Hundreds of migrants this morning stormed a fence separating Spain’s North African Ceuta enclave from Morocco.
CCTC footage showed the would-be asylum seekers wielding clubs and shears as they broke through the six-metre structure, police said.
Many of the sub-Saharan African migrants who managed to scale the fence were said to have been jubilant when they made it onto Spanish soil, despite the fact that some sustained injuries while getting over the barbed wire barrier.
A local official told the Associated Press that nearly 500 migrants forced their way over the fence in total, and that Moroccan security forces pushed back scores more.
Those who made it over the structure shouted “freedom” and draped themselves in European flags.
The Red Cross said it was treating around 400 injured migrants at its centre in Ceuta.
A spokesman for the charity said: “Red Cross Ceuta is assisting some 400 people in the [centre], although that’s not a definitive figure.
“We have not yet got information about how many are injured and possible transfers to hospital.
“Civil Guard indicate up to 500 people may have managed to make it into Ceuta.”
At the beginning of December last year, some 800 migrants attacked Ceuta’s security fence in a similar bid to enter Spanish territory. A little over half of them got through, and were taken to detention centres while their legal status was assessed by the Spanish authorities.

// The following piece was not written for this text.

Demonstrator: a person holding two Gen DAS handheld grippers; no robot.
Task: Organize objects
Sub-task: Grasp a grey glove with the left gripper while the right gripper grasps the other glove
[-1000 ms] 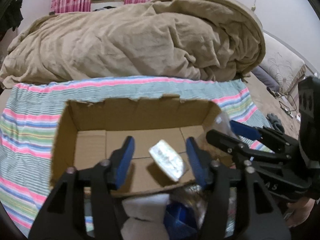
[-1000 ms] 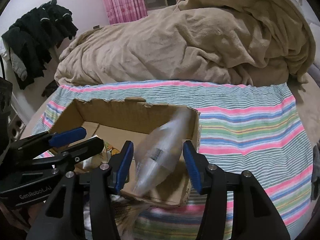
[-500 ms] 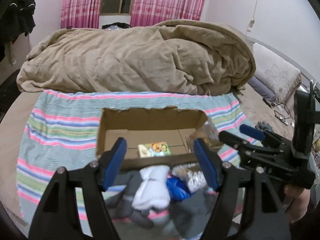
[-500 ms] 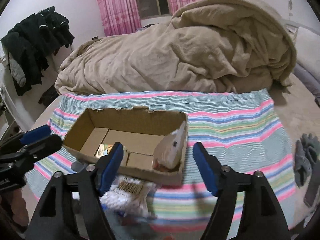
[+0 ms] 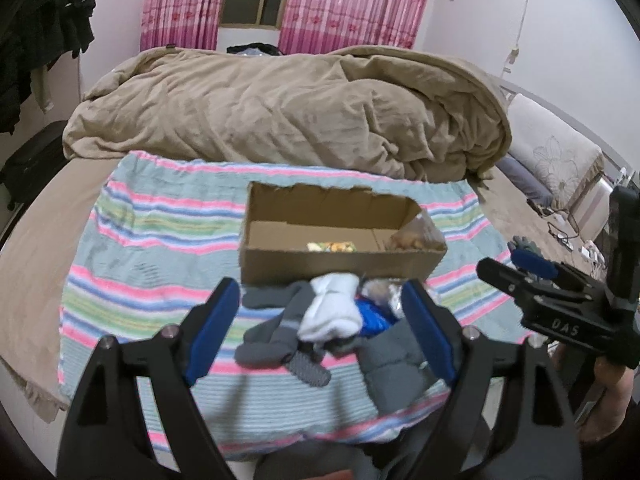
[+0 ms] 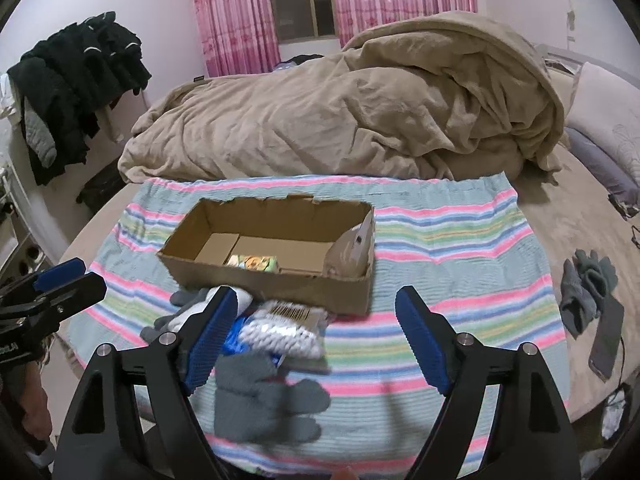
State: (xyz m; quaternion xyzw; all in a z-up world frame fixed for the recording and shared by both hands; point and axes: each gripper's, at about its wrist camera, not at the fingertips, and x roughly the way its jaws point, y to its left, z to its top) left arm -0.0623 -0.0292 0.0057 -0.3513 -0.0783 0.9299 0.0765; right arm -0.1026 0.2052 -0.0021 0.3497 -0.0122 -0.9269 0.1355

On New Year’s Day, another 1,100 migrants stormed Ceuta’s perimeter fence. On this occasion, only two were successful, both of whom required hospital treatment for injuries they sustained during their efforts to reach Spanish soil.
In a statement issued after this incident, Morocco’s interior ministry said: “From now on those making such attempts will be presented before the competent judicial authorities who will decree their expulsion from the kingdom [of Morocco] or heavier penalties, according the gravity of the act.”
Ceuta and Spain’s other territory in North Africa, Melilla, have the EU’s only land borders with Africa.
Migrants regularly attempt to enter Europe by crossing the borders of both enclaves, with many trying to scale security fences or swim out to sea from Morocco beaches to reach Spanish waters. The majority are intercepted and then returned to Morocco, while those who do make it through are often repatriated after being assessed.
Other migrants have attempted more inventive ways of sneaking themselves into Europe via Ceuta, with some either hiding in suitcases or concealing themselves in cars.
In 2015, it was reported that people smugglers were using jet skis to sneak their clients into Spanish territory from beaches on the north coast of Morocco. Traffickers were said to be charging €4,000 for the service.